1) Partnerler her zaman eşit olmayabilir

Travers'a göre, sevgi dolu bir ilişkide dinamik bir denge kurulur. Yani bir birey zorluklarla karşılaştığında, partnerinin ona destek olması gerekir.

Psikolog, "Ödün vermek ve fedakarlık, etkili bir ilişkinin temel bileşenlerindendir" diyerek, bunun sürekli olarak bir taraf tarafından yapılmaması gerektiğini de vurguluyor.

Her iki tarafın da kendisini değerli hissetmesi ve ilişkiyi birlikte sürdürmesi büyük önem taşıyor.
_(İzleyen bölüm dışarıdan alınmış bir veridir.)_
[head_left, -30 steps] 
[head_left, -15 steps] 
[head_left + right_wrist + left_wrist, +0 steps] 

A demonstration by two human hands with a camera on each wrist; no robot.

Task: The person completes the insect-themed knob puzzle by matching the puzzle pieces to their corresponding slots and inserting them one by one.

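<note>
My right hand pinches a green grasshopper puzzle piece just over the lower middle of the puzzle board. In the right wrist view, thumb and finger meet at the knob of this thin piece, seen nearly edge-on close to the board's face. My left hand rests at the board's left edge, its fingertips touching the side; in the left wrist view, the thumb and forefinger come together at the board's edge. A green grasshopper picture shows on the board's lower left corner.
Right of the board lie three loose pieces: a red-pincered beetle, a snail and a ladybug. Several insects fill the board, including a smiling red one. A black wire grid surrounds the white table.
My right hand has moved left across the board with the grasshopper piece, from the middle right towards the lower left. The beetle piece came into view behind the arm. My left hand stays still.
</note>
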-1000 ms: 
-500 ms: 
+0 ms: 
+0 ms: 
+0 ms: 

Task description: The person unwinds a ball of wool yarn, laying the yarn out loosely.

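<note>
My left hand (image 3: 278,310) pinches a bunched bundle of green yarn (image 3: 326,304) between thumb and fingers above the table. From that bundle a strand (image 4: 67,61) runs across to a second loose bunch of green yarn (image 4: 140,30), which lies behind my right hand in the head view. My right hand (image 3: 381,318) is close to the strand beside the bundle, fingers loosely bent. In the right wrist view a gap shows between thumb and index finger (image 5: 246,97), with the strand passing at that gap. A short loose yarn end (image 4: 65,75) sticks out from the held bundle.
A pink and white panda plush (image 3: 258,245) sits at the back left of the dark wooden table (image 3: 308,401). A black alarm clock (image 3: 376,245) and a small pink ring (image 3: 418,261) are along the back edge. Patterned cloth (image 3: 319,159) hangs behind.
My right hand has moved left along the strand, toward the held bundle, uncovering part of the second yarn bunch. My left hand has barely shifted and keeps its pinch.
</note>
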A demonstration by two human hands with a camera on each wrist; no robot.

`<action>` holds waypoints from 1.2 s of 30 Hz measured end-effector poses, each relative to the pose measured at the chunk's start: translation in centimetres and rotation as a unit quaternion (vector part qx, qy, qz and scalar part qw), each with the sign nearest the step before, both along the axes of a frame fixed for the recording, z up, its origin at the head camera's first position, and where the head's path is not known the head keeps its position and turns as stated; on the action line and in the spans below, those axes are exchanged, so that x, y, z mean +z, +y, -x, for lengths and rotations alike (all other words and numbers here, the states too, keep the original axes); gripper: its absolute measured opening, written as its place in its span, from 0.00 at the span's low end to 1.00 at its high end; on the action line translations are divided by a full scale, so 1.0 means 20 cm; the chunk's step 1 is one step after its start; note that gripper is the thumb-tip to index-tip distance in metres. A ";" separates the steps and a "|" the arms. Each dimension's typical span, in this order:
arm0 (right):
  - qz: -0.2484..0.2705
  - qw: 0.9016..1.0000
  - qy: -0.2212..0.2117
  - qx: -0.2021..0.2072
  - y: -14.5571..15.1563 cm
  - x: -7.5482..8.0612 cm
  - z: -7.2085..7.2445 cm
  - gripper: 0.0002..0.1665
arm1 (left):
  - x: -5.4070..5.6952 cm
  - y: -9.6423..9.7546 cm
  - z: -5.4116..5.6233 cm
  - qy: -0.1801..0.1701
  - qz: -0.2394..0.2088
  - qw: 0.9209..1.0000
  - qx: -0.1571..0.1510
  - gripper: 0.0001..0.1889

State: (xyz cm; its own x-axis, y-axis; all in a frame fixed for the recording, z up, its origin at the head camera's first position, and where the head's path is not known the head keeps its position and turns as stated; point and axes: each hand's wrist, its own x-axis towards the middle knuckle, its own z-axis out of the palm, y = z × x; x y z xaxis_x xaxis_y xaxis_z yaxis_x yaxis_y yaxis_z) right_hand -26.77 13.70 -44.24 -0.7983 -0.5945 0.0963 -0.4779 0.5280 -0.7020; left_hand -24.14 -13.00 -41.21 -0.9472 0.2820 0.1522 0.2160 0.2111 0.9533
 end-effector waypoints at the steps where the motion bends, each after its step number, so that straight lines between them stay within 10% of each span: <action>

Travers, bir taraf zor dönemlerden geçen partnerine yardım ederken, diğerinin de çaba göstermesinin gerekliliğine dikkat çekiyor:

Gerçek bir denge sağlamak adına, bireylerin hem kendileri hem de partnerleri için kendilerini geliştirmeleri son derece önemlidir.


2) Karşılıklı güvene ihtiyaç var

Sağlıklı bir ilişki yürütmek isteyen bir bireyin, partneriyle her şeyi paylaşabilecek kadar rahat hissetmesi gerektiği vurgulanıyor. Bu sayede önemli konuların gizli kalmaması sağlanıyor.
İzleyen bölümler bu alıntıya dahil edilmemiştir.